中にはそれらの操作をLinuxコマンドを用いて実装する人もいると思います。
今回は、素数一覧を生成するコマンドを考えます。
「X以下の素数一覧が欲しい」みたいな状況のとき、主に以下の選択肢があると思います。
- Webで検索して出てきたサイトから実際の値を取得、必要に応じてテキストエディタ等で整形する
- 素数を生成するプログラムを書く(Pythonのsympyライブラリのis_prime()関数などのライブラリを使用する、試し割り法・エラトステネスの篩等を実装する、等)
- 専用のツールを使用する
- Linux上でコマンドを実行する
- 少量なら自力で数え上げる
今回は、Linuxのコマンドを活用することで目的を達成しようという魂胆です。
注意点
- ある程度Linuxコマンドについての知識があることを前提としています(需要があれば入門向けの記事も書いてみたいです)
- この記事の方法がベストなやり方とは限りません
- 実行環境によっては上手く動作しないかもしれません
筆者のLinux環境はRochy Linux 8です。
Debian系でも基本的な動作は変わらないと思いますが、BSD系のMac OS等ではgrep/sed/find/awk等諸々のコマンドの実装が異なるので注意してください。

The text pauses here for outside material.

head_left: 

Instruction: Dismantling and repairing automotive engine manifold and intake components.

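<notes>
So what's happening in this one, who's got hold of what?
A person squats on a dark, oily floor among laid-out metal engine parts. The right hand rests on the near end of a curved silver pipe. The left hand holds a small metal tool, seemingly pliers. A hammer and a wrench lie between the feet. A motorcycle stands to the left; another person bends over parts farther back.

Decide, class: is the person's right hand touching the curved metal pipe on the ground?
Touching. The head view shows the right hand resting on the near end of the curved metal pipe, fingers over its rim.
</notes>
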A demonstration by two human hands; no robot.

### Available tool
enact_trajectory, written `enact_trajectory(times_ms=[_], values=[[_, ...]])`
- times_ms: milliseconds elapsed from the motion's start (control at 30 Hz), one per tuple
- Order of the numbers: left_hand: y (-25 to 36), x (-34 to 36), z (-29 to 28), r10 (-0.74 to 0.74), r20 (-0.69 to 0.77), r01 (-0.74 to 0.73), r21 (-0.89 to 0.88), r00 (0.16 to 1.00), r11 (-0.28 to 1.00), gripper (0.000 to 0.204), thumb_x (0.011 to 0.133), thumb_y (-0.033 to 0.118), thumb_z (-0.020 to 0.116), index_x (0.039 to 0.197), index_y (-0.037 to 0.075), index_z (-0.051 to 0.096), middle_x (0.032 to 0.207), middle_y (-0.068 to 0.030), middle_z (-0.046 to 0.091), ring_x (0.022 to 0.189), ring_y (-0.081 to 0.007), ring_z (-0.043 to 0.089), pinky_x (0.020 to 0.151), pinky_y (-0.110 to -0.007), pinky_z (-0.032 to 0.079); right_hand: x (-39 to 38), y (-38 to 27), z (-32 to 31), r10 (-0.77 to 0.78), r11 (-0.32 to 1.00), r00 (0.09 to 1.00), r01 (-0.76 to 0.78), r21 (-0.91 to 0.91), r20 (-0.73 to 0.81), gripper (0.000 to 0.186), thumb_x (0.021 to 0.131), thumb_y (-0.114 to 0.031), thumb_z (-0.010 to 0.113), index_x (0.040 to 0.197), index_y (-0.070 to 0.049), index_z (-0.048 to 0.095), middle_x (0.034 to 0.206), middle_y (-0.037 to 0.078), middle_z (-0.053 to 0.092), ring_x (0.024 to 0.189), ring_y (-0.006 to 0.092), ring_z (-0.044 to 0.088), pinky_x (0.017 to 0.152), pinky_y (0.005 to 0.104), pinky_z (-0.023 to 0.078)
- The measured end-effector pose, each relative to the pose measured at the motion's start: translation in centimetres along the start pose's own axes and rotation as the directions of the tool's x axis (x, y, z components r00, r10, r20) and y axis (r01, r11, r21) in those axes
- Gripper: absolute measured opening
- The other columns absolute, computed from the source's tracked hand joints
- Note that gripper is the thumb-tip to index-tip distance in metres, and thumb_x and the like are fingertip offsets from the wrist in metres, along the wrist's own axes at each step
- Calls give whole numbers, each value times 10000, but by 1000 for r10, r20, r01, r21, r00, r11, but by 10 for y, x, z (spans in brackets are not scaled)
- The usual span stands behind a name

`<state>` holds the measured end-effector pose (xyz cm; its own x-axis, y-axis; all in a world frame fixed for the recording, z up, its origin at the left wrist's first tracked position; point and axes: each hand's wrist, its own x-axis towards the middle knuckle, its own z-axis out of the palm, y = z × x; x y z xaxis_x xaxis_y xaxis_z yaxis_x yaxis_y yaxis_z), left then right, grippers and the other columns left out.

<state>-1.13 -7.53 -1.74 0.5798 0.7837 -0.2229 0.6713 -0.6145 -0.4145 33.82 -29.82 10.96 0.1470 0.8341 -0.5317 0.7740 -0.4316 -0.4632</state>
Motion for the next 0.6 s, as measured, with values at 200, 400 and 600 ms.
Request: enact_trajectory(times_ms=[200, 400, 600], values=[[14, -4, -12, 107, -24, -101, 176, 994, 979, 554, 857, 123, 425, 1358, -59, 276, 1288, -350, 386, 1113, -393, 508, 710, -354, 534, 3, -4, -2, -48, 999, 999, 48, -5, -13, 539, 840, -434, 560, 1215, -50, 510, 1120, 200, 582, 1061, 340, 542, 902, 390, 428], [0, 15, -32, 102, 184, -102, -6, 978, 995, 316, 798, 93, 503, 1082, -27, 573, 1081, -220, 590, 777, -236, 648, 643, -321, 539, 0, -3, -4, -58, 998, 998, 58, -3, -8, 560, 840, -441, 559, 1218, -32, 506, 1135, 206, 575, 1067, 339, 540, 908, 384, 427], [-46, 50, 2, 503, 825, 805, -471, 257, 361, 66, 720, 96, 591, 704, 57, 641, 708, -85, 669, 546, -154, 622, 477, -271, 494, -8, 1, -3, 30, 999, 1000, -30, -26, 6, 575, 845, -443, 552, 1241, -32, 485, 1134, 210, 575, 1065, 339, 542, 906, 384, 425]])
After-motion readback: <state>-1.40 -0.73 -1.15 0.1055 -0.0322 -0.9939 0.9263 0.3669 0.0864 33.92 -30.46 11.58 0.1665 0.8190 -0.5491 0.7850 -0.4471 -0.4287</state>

Linuxコマンドの範囲が不明瞭かもしれませんが、標準的に含まれるようなツールなどを含む場合があります。
各ツールの環境について
以下の環境で動作を確認しています。RHEL、Ubuntu等では問題なく動作すると思いますが、もし気づいた点があれば教えていただけると幸いです。
- bash / GNU bash, version 4.4.20(1)-release (x86_64-redhat-linux-gnu)
- openssl / OpenSSL 1.1.1k FIPS 25 Mar 2021
- awk / GNU Awk 4.2.1, API: 2.0 (GNU MPFR 3.1.6-p2, GNU MP 6.1.2)
- sed / sed (GNU sed) 4.5
実行コマンドと出力結果
先に全体のコマンドとその実行結果を記載します。
実行コマンド(全体像)
openssl prime {2..100} | awk -F'[()]' '!/not/{print $2}' | sed -z 's/\n/, /g;s/, $/]/;s/^/prime = [/'
出力結果
prime = [2, 3, 5, 7, 11, 13, 17, 19, 23, 29, 31, 37, 41, 43, 47, 53, 59, 61, 67, 71, 73, 79, 83, 89, 97]
コマンドを|
で区切って、1つずつ順番に見ていきます。
1. 素数判定
素数判定そのものにはopensslのprimeというコマンドを使います。
openssl primeコマンドによる単一の値の素数判定
openssl prime 57
出力結果
39 (57) is not prime
入力をNとした場合の出力結果は、
{Nの16進数表記} ({Nの10進数表記}) is not prime
と表示されます。
素数の場合は「not prime」の部分が「prime」と表示されます。
複数の数値をまとめて指定できるので、2から100までの範囲の場合は以下のように指定します。
Bashのブレース展開機能
openssl prime {2..100}
この表記は以下と同値です。Bashのブレース展開[1]という機能によって、実行時に以下のコマンドに解釈されます。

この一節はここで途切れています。